Die Online-Datensätze stammen aber aus dem gesamten Bundesgebiet. „Das Deutsche Reanimationsregister ist als bundesweites Benchmarking ein wichtiges Werkzeug der notfallmedizinischen Versorgungsforschung. Konkret dient es gleichzeitig dem Patienten durch die ständige Optimierung lokaler Versorgungsketten“, erläutert Jan-Thorsten Gräsner, Direktor des IruN.
Der aktuelle Datensatz orientiert sich an internationalen Notfalldatensätzen sowie dem „Minimalen Notarztdatensatz der Deutschen Interdisziplinären Vereinigung für Intensiv- und Notfallmedizin“ (MIND3). Über ihn werden nicht nur Reanimationen, sondern alle Herz-Kreislauf-Stillstände erfasst, auch wenn keine Reanimation stattfand.
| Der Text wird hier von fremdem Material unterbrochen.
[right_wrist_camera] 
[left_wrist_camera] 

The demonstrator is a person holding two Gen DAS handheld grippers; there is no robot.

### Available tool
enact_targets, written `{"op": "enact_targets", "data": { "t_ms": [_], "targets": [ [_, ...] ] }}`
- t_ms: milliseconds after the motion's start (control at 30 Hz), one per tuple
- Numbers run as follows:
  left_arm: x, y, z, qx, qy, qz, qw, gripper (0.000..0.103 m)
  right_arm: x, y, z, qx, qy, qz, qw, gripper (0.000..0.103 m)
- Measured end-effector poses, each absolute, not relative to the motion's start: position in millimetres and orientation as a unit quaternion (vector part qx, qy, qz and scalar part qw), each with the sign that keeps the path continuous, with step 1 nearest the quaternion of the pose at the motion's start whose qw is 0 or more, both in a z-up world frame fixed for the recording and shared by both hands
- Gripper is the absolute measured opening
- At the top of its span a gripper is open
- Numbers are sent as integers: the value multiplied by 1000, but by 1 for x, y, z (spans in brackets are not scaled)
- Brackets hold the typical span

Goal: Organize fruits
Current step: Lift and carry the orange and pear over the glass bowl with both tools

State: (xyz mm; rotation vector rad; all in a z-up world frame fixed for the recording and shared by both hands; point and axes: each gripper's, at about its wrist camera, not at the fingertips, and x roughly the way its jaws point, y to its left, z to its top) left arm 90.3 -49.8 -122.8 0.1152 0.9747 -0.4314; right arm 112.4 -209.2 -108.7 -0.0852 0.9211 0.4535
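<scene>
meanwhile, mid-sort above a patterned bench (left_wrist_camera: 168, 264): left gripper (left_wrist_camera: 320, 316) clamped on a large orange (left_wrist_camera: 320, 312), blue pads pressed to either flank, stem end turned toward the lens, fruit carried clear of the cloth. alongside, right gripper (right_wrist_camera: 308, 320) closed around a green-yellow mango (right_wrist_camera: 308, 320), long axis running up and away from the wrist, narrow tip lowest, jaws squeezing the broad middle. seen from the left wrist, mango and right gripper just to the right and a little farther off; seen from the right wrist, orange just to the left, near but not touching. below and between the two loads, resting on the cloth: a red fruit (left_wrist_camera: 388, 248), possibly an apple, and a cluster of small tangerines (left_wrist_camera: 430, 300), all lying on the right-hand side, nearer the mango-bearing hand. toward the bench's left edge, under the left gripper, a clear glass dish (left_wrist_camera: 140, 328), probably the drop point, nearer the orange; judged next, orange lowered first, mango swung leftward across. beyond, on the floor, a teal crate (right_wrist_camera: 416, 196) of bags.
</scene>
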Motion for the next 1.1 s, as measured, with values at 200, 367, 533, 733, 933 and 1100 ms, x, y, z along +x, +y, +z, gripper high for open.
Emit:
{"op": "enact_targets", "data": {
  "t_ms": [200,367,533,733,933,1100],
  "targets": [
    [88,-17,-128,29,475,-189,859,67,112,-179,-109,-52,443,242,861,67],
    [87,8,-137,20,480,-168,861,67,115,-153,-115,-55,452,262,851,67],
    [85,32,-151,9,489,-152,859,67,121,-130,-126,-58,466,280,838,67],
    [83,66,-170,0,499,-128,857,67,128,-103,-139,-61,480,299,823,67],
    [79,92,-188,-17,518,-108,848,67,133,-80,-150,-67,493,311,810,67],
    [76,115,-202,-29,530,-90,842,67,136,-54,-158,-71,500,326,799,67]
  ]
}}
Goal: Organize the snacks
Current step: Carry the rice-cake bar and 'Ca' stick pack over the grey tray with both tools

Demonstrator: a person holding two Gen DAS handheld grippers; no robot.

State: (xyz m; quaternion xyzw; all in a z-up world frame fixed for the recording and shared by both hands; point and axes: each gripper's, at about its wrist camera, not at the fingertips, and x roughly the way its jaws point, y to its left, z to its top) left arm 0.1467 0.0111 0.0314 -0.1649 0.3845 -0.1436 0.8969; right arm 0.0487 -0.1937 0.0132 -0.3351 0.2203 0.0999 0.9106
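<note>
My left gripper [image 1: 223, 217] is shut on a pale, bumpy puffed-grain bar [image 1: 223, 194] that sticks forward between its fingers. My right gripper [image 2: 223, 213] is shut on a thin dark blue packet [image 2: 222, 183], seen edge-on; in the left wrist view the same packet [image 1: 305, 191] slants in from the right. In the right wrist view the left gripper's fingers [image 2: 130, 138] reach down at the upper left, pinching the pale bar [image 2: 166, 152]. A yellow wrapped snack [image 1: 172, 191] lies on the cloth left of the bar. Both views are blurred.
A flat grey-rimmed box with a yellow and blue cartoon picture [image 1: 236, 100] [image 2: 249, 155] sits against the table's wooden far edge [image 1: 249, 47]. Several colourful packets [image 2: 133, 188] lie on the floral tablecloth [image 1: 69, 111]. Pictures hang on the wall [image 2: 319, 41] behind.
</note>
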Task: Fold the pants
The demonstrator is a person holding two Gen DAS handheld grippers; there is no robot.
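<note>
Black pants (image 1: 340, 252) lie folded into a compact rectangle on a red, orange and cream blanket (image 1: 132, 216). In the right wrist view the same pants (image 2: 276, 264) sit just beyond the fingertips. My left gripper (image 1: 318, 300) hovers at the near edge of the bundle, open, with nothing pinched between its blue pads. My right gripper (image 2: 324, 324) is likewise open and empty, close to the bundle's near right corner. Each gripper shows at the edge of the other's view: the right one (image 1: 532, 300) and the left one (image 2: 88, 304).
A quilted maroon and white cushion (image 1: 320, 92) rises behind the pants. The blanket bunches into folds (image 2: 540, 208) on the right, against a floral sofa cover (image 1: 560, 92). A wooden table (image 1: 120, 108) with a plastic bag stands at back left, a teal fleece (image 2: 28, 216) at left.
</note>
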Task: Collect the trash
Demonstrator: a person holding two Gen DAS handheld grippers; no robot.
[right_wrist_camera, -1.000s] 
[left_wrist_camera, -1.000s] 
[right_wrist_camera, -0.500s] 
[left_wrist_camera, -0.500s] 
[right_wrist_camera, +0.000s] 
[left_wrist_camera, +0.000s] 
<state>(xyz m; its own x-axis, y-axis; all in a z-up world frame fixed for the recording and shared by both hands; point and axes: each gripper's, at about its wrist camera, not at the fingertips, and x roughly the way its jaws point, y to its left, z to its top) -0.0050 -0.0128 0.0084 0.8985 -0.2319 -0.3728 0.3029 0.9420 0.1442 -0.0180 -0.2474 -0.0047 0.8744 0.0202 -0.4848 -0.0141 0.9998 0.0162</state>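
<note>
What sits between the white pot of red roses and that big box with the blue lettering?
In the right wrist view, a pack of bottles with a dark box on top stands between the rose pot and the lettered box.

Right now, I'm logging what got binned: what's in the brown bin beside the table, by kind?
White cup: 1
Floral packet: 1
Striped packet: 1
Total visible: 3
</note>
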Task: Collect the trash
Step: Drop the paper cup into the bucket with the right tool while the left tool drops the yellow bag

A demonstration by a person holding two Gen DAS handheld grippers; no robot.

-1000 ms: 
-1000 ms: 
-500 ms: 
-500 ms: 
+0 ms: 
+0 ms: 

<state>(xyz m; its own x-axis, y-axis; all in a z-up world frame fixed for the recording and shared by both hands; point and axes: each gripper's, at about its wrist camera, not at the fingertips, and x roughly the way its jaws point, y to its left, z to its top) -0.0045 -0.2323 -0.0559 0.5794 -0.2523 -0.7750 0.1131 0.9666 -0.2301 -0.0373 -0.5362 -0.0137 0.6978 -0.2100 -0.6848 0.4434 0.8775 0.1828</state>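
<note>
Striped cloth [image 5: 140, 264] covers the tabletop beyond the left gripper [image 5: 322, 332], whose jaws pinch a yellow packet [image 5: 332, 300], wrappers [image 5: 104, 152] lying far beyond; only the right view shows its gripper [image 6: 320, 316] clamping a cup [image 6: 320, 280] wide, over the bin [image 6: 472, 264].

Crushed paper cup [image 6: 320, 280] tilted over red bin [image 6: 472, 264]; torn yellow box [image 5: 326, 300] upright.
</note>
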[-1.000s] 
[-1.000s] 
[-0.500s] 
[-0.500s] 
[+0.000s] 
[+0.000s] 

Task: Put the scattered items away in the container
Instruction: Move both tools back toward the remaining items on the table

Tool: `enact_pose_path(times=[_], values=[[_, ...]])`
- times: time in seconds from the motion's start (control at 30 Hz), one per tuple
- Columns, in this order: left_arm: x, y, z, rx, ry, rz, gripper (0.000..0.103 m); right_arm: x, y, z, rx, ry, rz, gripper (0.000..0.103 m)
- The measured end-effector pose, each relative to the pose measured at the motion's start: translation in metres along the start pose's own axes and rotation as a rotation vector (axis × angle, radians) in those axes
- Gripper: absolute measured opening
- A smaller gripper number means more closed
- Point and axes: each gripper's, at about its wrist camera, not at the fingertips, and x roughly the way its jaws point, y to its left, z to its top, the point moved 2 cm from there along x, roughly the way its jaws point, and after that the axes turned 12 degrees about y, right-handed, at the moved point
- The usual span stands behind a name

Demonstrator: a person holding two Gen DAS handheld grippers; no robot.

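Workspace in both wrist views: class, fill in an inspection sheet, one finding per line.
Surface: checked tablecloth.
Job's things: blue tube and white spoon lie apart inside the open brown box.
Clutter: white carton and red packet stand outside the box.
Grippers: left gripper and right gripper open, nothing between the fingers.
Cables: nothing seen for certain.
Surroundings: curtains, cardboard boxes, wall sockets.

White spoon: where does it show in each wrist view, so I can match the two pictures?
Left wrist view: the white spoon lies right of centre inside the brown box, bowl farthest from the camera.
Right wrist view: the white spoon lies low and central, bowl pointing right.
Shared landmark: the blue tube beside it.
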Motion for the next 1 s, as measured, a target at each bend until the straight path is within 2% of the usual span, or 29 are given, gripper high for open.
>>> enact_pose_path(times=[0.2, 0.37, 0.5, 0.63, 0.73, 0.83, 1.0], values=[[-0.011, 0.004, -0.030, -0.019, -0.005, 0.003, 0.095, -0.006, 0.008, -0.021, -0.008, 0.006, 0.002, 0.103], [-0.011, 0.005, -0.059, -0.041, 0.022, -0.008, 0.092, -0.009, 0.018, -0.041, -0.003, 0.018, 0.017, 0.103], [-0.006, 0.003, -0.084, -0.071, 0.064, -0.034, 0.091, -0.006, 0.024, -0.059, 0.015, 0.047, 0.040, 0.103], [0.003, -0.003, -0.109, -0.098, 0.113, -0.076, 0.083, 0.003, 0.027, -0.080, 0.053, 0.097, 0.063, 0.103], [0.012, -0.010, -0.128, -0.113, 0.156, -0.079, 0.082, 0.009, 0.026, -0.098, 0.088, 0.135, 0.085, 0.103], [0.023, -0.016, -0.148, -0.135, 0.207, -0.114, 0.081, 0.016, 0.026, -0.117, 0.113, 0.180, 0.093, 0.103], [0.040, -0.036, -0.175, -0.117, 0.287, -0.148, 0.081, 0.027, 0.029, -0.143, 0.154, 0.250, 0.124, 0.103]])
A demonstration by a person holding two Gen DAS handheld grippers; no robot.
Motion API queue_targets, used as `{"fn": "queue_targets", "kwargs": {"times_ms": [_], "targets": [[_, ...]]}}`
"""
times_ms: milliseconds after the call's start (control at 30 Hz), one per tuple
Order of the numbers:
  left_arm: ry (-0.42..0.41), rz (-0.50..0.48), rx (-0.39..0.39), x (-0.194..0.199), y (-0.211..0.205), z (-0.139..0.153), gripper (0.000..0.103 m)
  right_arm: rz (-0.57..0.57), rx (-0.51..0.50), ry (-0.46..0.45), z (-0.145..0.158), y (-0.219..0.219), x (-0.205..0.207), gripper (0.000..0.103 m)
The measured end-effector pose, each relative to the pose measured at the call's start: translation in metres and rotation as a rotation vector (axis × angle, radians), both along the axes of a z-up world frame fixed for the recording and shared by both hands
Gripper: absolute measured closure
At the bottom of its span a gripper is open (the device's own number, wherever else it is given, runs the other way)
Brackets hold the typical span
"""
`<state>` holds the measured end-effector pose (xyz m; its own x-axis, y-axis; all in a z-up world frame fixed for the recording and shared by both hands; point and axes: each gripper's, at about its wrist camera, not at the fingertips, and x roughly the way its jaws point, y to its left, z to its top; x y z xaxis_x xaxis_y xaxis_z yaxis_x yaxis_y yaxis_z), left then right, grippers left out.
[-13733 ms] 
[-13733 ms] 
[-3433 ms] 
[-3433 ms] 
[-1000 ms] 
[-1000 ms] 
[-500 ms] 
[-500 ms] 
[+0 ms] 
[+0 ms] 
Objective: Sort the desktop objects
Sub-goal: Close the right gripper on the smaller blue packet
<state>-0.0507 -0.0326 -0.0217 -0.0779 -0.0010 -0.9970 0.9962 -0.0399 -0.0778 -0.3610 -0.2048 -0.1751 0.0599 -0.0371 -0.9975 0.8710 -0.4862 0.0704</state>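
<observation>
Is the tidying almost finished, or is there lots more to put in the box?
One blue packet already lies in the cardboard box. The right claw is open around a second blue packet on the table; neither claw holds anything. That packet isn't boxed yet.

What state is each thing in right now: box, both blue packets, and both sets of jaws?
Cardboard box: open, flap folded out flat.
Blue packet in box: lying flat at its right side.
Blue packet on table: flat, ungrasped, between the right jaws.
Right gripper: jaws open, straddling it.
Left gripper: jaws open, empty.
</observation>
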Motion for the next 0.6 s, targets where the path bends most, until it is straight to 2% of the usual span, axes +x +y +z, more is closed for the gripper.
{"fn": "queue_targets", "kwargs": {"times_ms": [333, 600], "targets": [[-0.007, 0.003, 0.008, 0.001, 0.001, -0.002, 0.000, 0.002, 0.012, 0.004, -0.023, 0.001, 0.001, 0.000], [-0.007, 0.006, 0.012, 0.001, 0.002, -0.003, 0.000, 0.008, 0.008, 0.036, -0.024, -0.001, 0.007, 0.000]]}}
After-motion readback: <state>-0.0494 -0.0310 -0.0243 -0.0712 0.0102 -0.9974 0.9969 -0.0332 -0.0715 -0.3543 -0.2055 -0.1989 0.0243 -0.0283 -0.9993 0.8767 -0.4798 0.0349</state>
Rettungsdienste und innerklinische Rettungsteams sollen darin die gesamte Versorgungskette dokumentieren. Alle teilnehmenden Rettungsdienste und Krankenhäuser haben Zugang zu der Datensammlung, um Reanimationsmaßnahmen zu vergleichen. So können sie ihre jeweiligen Methoden selbstständig abgleichen und gegebenenfalls verbessern.
161 Rettungsdienste und 135 Kliniken geben aktuell ihre Daten ins Deutsche Reanimationsregister ein.